Section 4. Corruption and Lack of Transparency in Government
The law provides criminal penalties for corruption by officials, but the government did not implement the law effectively and officials often engaged in corrupt practices with impunity. While the government made some progress in combating low-level corruption in the provision of government services, there were continued reports of corruption by government officials, including those at the highest levels.
Transparency International and other observers described corruption as widespread. There were reports of corruption in the executive, legislative, and judicial branches of government. For example, in six reports on visits made to the country between 2004 and 2017, the CPT noted that corruption in the country’s entire law enforcement system remained “systemic and endemic.” In a report on its most recent visit to the country in 2017, for example, the CPT cited the practice of law enforcement officials demanding payments in exchange for dropping or reducing charges or for releasing individuals from unrecorded custody. These problems persisted throughout the year. Media reported that on April 26, the head of the Shamkir Executive Committee Alimpasha Mammadov was detained on corruption-related charges.

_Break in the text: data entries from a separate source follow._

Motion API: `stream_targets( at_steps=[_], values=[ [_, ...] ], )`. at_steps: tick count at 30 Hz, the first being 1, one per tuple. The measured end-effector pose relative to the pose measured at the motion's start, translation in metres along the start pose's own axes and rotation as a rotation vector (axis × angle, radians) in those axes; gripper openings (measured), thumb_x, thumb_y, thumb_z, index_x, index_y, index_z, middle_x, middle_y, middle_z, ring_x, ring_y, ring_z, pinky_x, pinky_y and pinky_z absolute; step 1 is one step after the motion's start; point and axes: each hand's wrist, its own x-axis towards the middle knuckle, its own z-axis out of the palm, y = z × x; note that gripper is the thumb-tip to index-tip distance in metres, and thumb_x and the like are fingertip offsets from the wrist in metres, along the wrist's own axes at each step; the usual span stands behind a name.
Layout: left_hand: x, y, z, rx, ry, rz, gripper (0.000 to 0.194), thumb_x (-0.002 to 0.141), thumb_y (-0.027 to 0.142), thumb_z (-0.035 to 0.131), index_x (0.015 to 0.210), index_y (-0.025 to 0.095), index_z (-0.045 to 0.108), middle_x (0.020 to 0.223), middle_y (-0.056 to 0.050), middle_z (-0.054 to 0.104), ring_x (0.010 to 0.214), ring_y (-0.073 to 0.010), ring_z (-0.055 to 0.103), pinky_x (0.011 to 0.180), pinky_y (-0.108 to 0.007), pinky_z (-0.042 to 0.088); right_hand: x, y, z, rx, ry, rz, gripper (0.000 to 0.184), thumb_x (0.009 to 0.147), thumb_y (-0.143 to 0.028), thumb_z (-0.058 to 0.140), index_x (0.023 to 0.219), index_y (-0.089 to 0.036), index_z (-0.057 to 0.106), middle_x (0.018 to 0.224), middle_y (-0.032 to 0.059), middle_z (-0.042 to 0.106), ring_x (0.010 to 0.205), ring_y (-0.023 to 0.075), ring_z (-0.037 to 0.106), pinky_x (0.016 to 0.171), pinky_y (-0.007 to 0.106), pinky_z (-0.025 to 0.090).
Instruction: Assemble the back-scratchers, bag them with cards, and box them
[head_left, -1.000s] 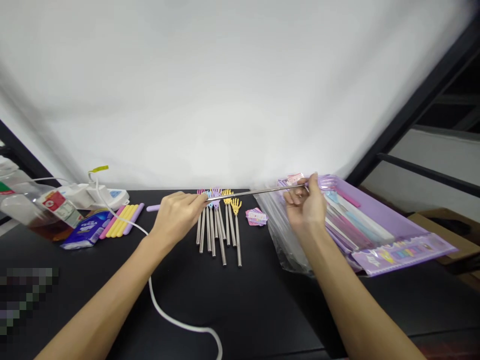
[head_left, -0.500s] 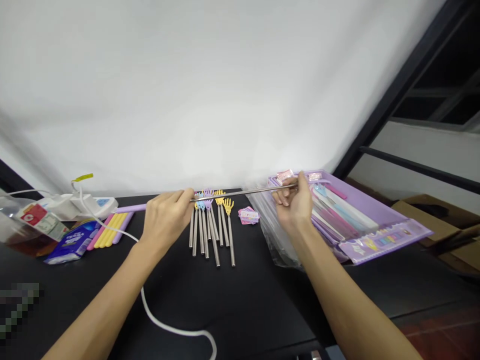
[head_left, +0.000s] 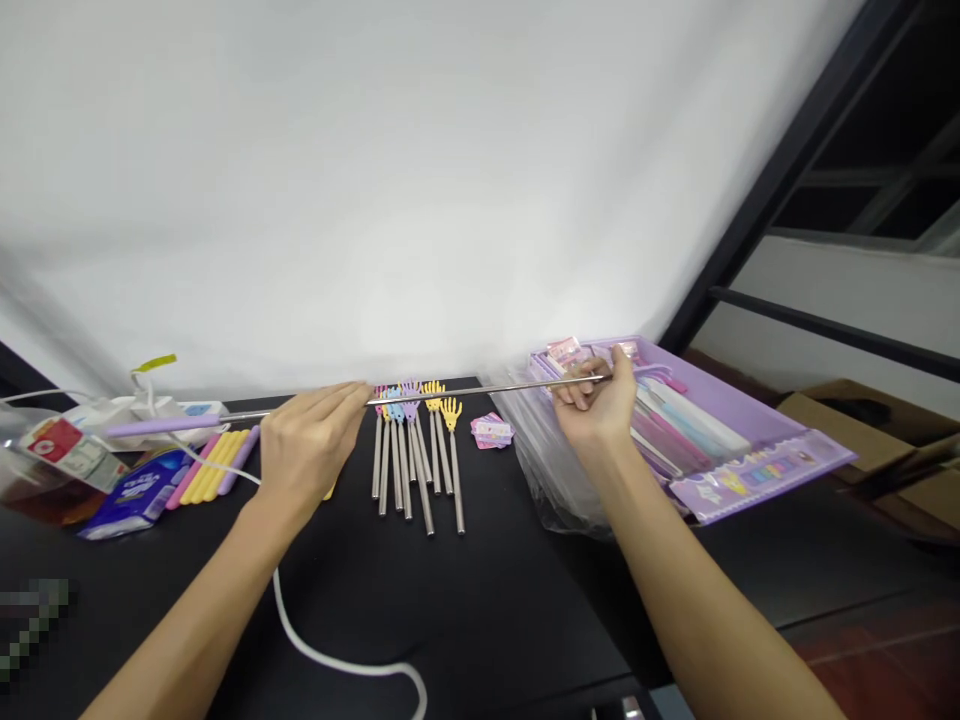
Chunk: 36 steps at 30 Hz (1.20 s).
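A telescopic back scratcher [head_left: 465, 392] with a purple grip stretches almost level across the view. My left hand [head_left: 307, 435] is closed around its metal rod, and the purple grip sticks out to the left of that hand. Close to the scratcher's purple head end, my right hand [head_left: 598, 408] pinches the rod above the lilac tray. Below the rod, several back scratchers with coloured claw heads [head_left: 412, 403] lie side by side, their steel rods toward me. Beside them sits a small stack of printed cards [head_left: 493, 431].
At right, a lilac tray [head_left: 720, 385] holds packaged items, with clear plastic bags [head_left: 547, 480] beside it. Pink, yellow and purple tubes [head_left: 212, 468], a blue packet [head_left: 139, 492], a power strip and a drink container stand at left. A white cable [head_left: 322, 655] crosses the black table.
The purple grip has moved left, and metal rod now shows between it and my left hand. The scratcher looks longer. My hands are slightly farther apart.
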Motion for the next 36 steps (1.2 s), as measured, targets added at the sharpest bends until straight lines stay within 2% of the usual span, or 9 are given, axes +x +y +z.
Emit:
stream_targets(
  at_steps=[6,9,12,15,17,20,25,32,36],
  values=[
    [0.014,0.036,0.009,-0.045,-0.111,0.025,0.021,0.097,0.014,0.057,0.112,0.011,0.072,0.094,-0.007,0.08,0.076,-0.0211,0.075,0.067,-0.032,0.052,-0.044,0.052,0.018,-0.211,-0.326,0.136,0.048,0.087,-0.057,0.062,0.059,-0.019,0.054,0.04,-0.005,0.046,0.032,0.0053,0.032,0.036,0.02,0.025],
    [0.01,0.038,0.009,-0.069,-0.222,0.048,0.022,0.101,0.022,0.054,0.111,0.014,0.072,0.088,-0.005,0.079,0.067,-0.019,0.072,0.06,-0.03,0.047,-0.055,0.062,0.025,-0.319,-0.451,0.255,0.043,0.082,-0.057,0.065,0.068,-0.018,0.06,0.042,-0.005,0.048,0.033,0.0058,0.034,0.035,0.02,0.021],
    [-0.001,0.019,0.005,-0.055,-0.316,0.006,0.025,0.1,0.033,0.056,0.112,0.018,0.072,0.084,-0.003,0.079,0.065,-0.0192,0.072,0.056,-0.029,0.041,-0.042,0.042,0.023,-0.212,-0.216,0.171,0.034,0.08,-0.043,0.073,0.067,-0.019,0.054,0.044,-0.0097,0.041,0.034,0.0029,0.029,0.035,0.018,0.019],
    [-0.011,-0.007,-0.001,-0.008,-0.345,-0.032,0.03,0.099,0.042,0.057,0.109,0.019,0.073,0.076,-0.002,0.077,0.057,-0.0192,0.069,0.05,-0.03,0.033,-0.016,0.011,0.013,-0.114,0.073,-0.025,0.035,0.091,-0.035,0.062,0.064,-0.02,0.047,0.039,-0.0118,0.033,0.032,0.0028,0.022,0.035,0.017,0.022],
    [-0.012,-0.015,-0.002,-0.018,-0.342,0.009,0.03,0.1,0.041,0.054,0.099,0.018,0.074,0.072,-0.001,0.075,0.055,-0.0178,0.067,0.05,-0.029,0.032,-0.005,0.003,0.006,-0.126,0.107,-0.106,0.036,0.094,-0.036,0.06,0.065,-0.02,0.047,0.038,-0.012,0.032,0.032,0.003,0.023,0.036,0.017,0.025],
    [-0.003,-0.003,0.001,-0.03,-0.307,0.075,0.029,0.102,0.037,0.052,0.096,0.017,0.073,0.064,0.001,0.069,0.052,-0.0154,0.062,0.052,-0.029,0.033,-0.012,0.019,0.006,-0.183,0.05,-0.113,0.039,0.091,-0.044,0.066,0.065,-0.02,0.047,0.038,-0.012,0.033,0.032,0.0035,0.025,0.036,0.017,0.023],
    [0.01,0.028,0.006,-0.022,-0.266,0.086,0.031,0.102,0.036,0.052,0.088,0.018,0.072,0.058,0.002,0.064,0.048,-0.0145,0.057,0.052,-0.03,0.03,-0.046,0.056,0.023,-0.272,-0.303,0.135,0.041,0.084,-0.053,0.071,0.069,-0.017,0.059,0.042,-0.007,0.045,0.033,0.0041,0.033,0.036,0.018,0.023],
    [-0.003,-0.009,-0.005,-0.014,-0.335,-0.048,0.029,0.102,0.04,0.052,0.105,0.021,0.073,0.073,-0.001,0.073,0.059,-0.0163,0.065,0.054,-0.028,0.035,-0.014,0.006,0.013,-0.082,-0.02,-0.044,0.04,0.096,-0.044,0.059,0.066,-0.019,0.052,0.039,-0.0101,0.037,0.032,0.0033,0.025,0.037,0.018,0.026],
    [0.009,0.012,-0.002,-0.075,-0.328,-0.058,0.033,0.103,0.042,0.047,0.108,0.022,0.073,0.069,-0.002,0.071,0.056,-0.0153,0.061,0.054,-0.028,0.035,-0.03,0.024,0.018,-0.137,-0.088,0.03,0.041,0.091,-0.049,0.065,0.067,-0.02,0.051,0.04,-0.0103,0.038,0.033,0.0034,0.028,0.037,0.018,0.025]
  ],
)
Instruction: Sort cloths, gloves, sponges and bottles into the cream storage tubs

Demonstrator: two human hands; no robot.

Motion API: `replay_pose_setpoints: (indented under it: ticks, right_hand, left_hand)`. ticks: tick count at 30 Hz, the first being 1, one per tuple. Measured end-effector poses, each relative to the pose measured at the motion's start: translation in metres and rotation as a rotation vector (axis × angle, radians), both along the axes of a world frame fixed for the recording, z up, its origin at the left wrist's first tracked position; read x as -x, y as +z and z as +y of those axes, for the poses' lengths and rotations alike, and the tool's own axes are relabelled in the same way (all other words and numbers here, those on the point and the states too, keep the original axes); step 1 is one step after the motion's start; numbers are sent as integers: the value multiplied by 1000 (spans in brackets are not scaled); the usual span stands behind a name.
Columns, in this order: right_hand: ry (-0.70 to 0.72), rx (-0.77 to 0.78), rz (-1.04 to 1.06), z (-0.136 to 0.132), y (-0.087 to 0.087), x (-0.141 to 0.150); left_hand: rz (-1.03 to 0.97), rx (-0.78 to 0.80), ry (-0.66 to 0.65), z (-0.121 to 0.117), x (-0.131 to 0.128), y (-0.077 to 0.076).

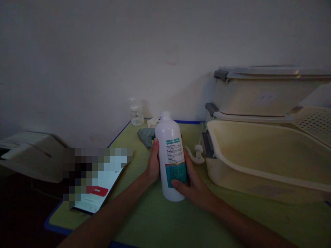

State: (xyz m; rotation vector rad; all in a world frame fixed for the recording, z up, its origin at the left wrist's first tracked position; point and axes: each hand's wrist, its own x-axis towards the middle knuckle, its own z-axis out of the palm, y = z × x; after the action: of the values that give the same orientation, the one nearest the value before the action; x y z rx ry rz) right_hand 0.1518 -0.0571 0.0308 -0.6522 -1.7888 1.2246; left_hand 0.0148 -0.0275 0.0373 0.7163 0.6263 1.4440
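A large white bottle [169, 132] with a white cap and a teal-and-white printed label is between my two hands. My left hand [154, 161] grips its left side, with the thumb upright along the edge. Lower on the right side, my right hand [192, 184] wraps round it, its thumb lying across the teal part of the label. Most fingers of both hands are hidden behind the bottle, which leans slightly. Just right of it, a white pump head [198, 153] lies on the green table. A grey textured cloth or pad [144, 137] is partly hidden behind the bottle.
A cream plastic bin [232, 175] stands at the right, with a lidded storage box [258, 93] behind it. A lit phone or tablet [95, 196], partly pixelated, lies at the left. A small pump bottle [136, 117] stands near the wall. The green table [137, 220] has blue edging.
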Motion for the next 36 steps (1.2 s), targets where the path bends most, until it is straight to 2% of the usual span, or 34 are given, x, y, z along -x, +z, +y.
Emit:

Similar to previous years, authorities continued to punish individuals for exposing government corruption. For example, during the year police detained two civil society activists who were then turned over to the Main Department to Combat Organized Crime of the Ministry of Internal Affairs. The two activists were preparing a media story about government corruption. Main Department to Combat Organized Crime officials reportedly tortured one of these individuals.
Corruption: The Anticorruption Department of the Prosecutor General’s Office stated that it investigated 600 criminal cases against 405 officials and sent 274 criminal cases to the courts during the year. While no senior officials were prosecuted, several high-ranking officials were arrested and charged. Several such cases remained under investigation at year’s end, including charges of corruption against the minister of culture and other high-ranking ministry officials, multiple ambassadors, several department heads at the Ministry of Foreign Affairs, and several heads and deputy heads of regional executive committees (governors). Although those accused were charged with corruption, the arrests were not accompanied by systemic reforms, such as requiring all officials to comply with the asset declaration law or ending punitive measures against persons who exposed corruption. Many observers considered the arrests to have political or economic motives that were unrelated to combating corruption.
On June 29, the OCCRP published an article regarding Izzatkhanim Javadova and Suleyman Javadov, who had family ties to the ruling elite and who allegedly received $19.6 million from questionable sources. According to the United Kingdom’s (UK) National Crime Agency, the family used a network of 20 companies based mostly in offshore locations to transfer the funds into their UK accounts. UK investigators identified six of the companies as being part of the “Azerbaijani Laundromat,” which allowed the country’s ruling elite to embezzle funds, avoid taxes, launder money, pay bribes to European parliamentarians, purchase properties, and fund luxurious lifestyles. On July 7, the OCCRP published information that the Javadovs had agreed to hand over $5.5 million to UK authorities and settle an inquiry into the origin of their financial wealth.
On October 7, the OCCRP published an investigation revealing the wife, daughter, and son-in-law of former speaker of the Milli Majlis (parliament) Oktay Asadov (2005-20) acquired luxurious properties in London, Dubai, and Moscow. In total, the Asadovs reportedly acquired assets valued at almost $10 million.
There were credible reports that paying bribes could obtain a waiver of the military service obligation, which is universal for men between ages 18 and 35. Citizens also reported military personnel could buy assignments to easier military duties for a smaller bribe.
The government continued efforts to reduce low-level corruption and improve government services by expanding the capabilities and number of service centers of the State Agency for Public Service and Social Innovations, which functioned as one-stop locations for government services, such as obtaining birth certificates and marriage licenses, from nine ministries.